OxidizedFinder
Behavior and Compliance¶
OxidizedFinder
strives to be as compliant as possible with
other meta path importers. So generally speaking, the behavior as
described by the
importlib documentation
should be compatible. In other words, things should mostly just work
and any deviance from the importlib
documentation constitutes a bug
worth reporting.
That being said, OxidizedFinder
’s approach to loading
resources is drastically different from more traditional means, notably
loading files from the filesystem. oxidized_finder
breaks a lot of
assumptions about how things have worked in Python and there is some
behavior that may seem odd or in violation of documented behavior in Python.

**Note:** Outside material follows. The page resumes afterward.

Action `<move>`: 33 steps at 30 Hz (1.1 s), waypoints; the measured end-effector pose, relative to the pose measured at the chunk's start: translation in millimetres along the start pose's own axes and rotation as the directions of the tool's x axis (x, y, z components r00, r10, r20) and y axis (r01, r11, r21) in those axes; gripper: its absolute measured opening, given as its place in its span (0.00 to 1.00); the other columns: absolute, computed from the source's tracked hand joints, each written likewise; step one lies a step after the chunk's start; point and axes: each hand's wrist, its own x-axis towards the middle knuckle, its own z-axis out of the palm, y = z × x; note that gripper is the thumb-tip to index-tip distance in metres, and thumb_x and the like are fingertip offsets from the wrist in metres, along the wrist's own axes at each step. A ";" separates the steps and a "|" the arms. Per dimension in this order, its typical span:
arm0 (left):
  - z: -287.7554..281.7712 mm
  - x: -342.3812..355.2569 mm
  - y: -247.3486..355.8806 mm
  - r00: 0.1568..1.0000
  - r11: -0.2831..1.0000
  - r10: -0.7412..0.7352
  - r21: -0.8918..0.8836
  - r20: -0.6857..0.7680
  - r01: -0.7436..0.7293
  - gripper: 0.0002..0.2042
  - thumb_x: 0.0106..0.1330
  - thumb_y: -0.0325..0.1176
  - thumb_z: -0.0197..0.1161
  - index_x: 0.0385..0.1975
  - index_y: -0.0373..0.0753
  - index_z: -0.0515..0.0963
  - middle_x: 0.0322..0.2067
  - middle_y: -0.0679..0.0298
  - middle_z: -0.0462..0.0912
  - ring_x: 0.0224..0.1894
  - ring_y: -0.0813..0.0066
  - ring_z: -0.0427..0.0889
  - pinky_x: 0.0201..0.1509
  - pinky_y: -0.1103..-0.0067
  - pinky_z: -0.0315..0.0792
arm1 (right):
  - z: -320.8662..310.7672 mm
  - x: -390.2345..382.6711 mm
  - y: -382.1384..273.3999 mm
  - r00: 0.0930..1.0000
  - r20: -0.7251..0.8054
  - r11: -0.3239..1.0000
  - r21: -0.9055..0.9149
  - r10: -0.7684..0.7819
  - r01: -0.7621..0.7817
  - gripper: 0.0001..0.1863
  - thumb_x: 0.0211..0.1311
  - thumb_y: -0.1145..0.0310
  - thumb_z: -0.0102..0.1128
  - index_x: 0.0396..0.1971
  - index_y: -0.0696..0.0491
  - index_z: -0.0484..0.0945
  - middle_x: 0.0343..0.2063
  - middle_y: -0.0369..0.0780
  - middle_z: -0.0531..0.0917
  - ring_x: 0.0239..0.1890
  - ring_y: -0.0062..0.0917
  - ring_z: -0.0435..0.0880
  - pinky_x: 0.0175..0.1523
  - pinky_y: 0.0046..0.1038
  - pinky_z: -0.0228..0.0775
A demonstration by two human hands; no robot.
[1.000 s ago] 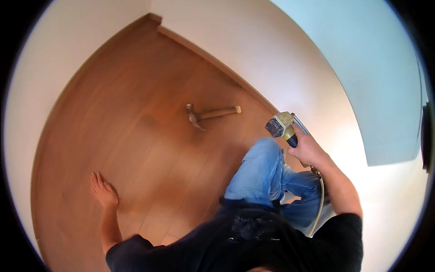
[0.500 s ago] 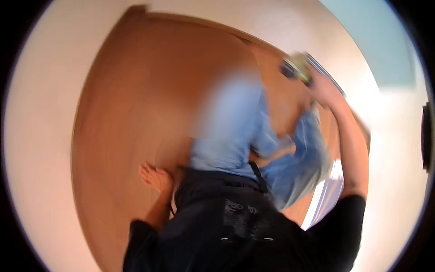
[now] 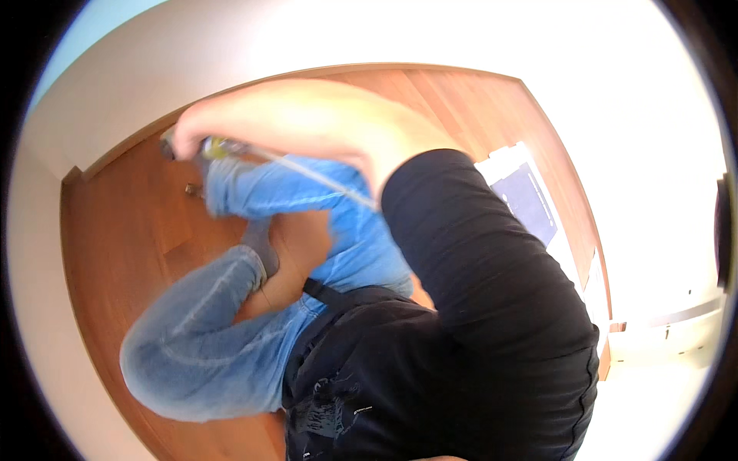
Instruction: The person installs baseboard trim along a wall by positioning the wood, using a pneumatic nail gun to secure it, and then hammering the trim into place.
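My right hand (image 3: 185, 132) is closed on the yellow and silver nail gun (image 3: 216, 147), blurred and held out to the upper left, partly hidden behind the hand. A pale hose (image 3: 323, 180) runs from it under my forearm toward my body. Just below the gun, beside my jeans, a small metal end of what looks like the hammer (image 3: 192, 190) shows on the floor; the rest is hidden. My bent legs (image 3: 186, 346) in blue jeans rest on the floor. My left hand is out of sight.
The wooden floor (image 3: 115, 223) is bordered by white walls (image 3: 354, 31) with wooden skirting (image 3: 134, 138). On the right side, white and blue-grey sheets (image 3: 519, 200) lie on the floor beside my sleeve. A bright white area with a grey strip (image 3: 680, 316) is at the far right.
My view and body have swung round. My right arm now reaches across to the upper left with the nail gun. My left hand has left view, and the sheets on the right show more.
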 end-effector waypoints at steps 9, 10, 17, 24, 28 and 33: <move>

The sections below attempt to call out known areas where
OxidizedFinder
deviates from typical behavior.
__file__
and __cached__
Module Attributes¶
Python modules typically have a __file__
attribute holding a str
defining the filesystem path the source module was imported from (usually
a path to a .py
file). There is also the similar - but lesser known -
__cached__
attribute holding the filesystem path of the bytecode module
(usually the path to a .pyc
file).
Important
OxidizedFinder
will not set either attribute when
importing modules from memory.
These attributes are not set because it isn’t obvious what the values
should be! Typically, __file__
is used by Python as an anchor point
to derive the path to some other file. However, when loading modules
from memory, the traditional filesystem hierarchy of Python modules
does not exist. In the opinion of PyOxidizer’s maintainer, exposing
__file__
would be lying and this would cause more potential for
harm than good.
While we may make it possible to define __file__
(and __cached__
)
on modules imported from memory someday, we do not yet support this.
OxidizedFinder
does, however, set __file__
and
__cached__
on modules imported from the filesystem. So, a
workaround to restore these missing attributes is to avoid in-memory
loading.
Note
Use of __file__
is commonly encountered in code loading resource
files. See Loading Resource Files for more on this topic, including
how to port code to more modern Python APIs for loading resources.
__path__
Module Attribute¶
Python modules that are also packages must have a __path__
attribute
containing an iterable of str
. The iterable can be empty.
If a module is imported from the filesystem,
OxidizedFinder
will set __path__
to the parent
directory of the module’s file, just like the standard filesystem
importer would.
If a module is imported from memory, __path__
will be set to the
path of the current executable joined with the package name. e.g. if
the current executable is /usr/bin/myapp
and the module/package name
is foo.bar
, __path__
will be ["/usr/bin/myapp/foo/bar"]
.
On Windows, paths might look like C:\dev\myapp.exe\foo\bar
.
Python’s zipimport
importer uses the same approach for modules
imported from zip files, so there is precedence for
OxidizedFinder
doing things this way.
Support for __init__
in Module Names¶
There exists Python code that does things like from .__init__ import X
.
__init__
is special in Python module names because it is the filename
used to denote a Python package’s filename. So syntax like
from .__init__ import X
is probably intended to be equivalent to
from . import X
. Or import foo.__init__
is probably intended to be
written as import foo
.
Python’s filesystem importer doesn’t treat __init__
in module names
as special. If you attempt to import a module named foo.__init__
,
it will attempt to locate a file named foo/__init__.py
. If that
module is a package, this will succeed. However, the module name seen by
the importer has __init__
in it and the name on the created module
object will have __init__
in it. This means that you can have both a
module foo
and foo.__init__
. These will both be derived from the
same file but are actually separate module objects.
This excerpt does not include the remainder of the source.